250, on the other hand, currently does not do that. But then, in the big scheme of nations and cultures I suppose 250 years is a relatively short amount of time. Nations and empires have lasted for much less time than that, of course, but they’ve also lasted for centuries longer than that as well. The assorted horrors that color my experience of 250 and dampen my mood as I look toward tomorrow are in fact both horrifying and not new.
So here, in my four-hundredth post on this blog, on the day two-hundred and fifty years after the generally accepted birth of my home nation, I’ll say as I have said before that I do believe in this nation. I uphold the ideals it was founded under, even though we’ve never actually achieved them. Equality in our very nature, rights to life and the pursuit of real happiness, liberty and justice.
For ALL.
These ideals haven’t changed. What it means to be an American hasn’t changed. But the ruling party, composed of oligarchs and striving for fascism more blatantly every day, is not American. They’ve pulled the most successful grift of our age, succeeding with lies and deceit targeted at basic human selfishness in seizing power by exploiting the fears of the vulnerable ignorant, and with that power they’re doing everything they can to dismantle the tools that will tear them down.

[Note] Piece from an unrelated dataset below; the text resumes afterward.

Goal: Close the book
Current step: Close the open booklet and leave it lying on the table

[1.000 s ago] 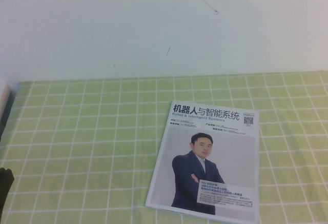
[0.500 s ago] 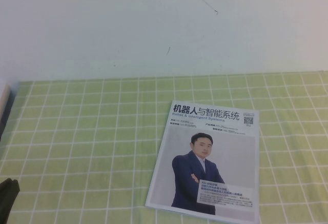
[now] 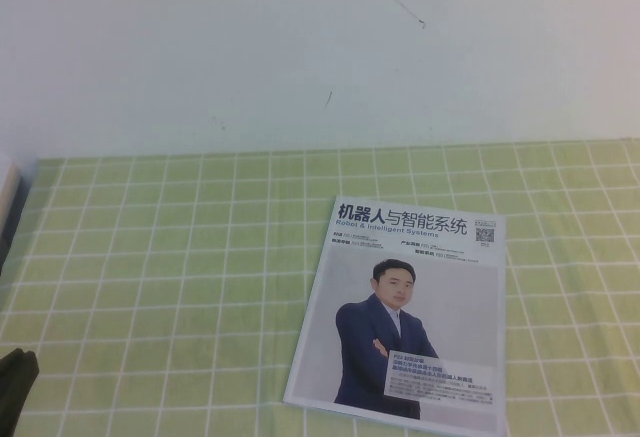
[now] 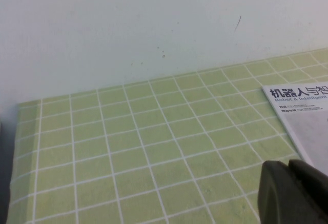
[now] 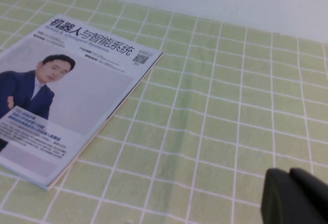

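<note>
The book [image 3: 405,317] is a thin magazine lying shut and flat on the green checked cloth [image 3: 180,257], cover up, showing a man in a dark suit and a Chinese title. It also appears in the right wrist view [image 5: 66,96], and its corner shows in the left wrist view [image 4: 302,111]. My left gripper [image 4: 290,168] is shut and empty, held over the cloth left of the book; its dark tip shows at the near left edge [image 3: 14,377] of the high view. My right gripper [image 5: 290,174] is shut and empty, over bare cloth right of the book.
A white wall [image 3: 300,47] rises behind the table. The cloth's left edge [image 3: 10,207] borders a dark strip and a pale object. Bare cloth stretches left of the book and on its right.
The left gripper's tip has dropped lower at the near left edge of the high view since a second ago. The book has not moved.
</note>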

Because I don’t believe they’ll succeed, ultimately. I choose to still believe in the ideals America was founded under, and I choose to believe that most of my fellow citizens do as well. And that belief gives me hope. Perhaps, in the end, we’ll discover that there never was much hope.
Just a fool’s hope.
But that hope is necessary for the fights still to be fought. Fights for justice. For liberty. For the rule of law, the freedom of every person to choose, and the health and safety of the most vulnerable among us. So let’s remember, even for a day, that we are not so different from each other. Let’s remember that selfishness is unAmerican. That exclusion is unAmerican. That division is unAmerican. The UNITED States. It’s in the name.
And also, 400 posts. Who knows when we’ll have 400 more; it’s entirely possible that I’ll have shunted myself completely off the internet by that point. But maybe if we can vote out the backward-thinking simpletons that lied their way into power in our executive branch and the rest of the political party that would rather sell their nation to pseudo-Nazi's than give a little grace to their neighbors, we can go about fixing the web next.
After all, this valley is at least partially about dreams.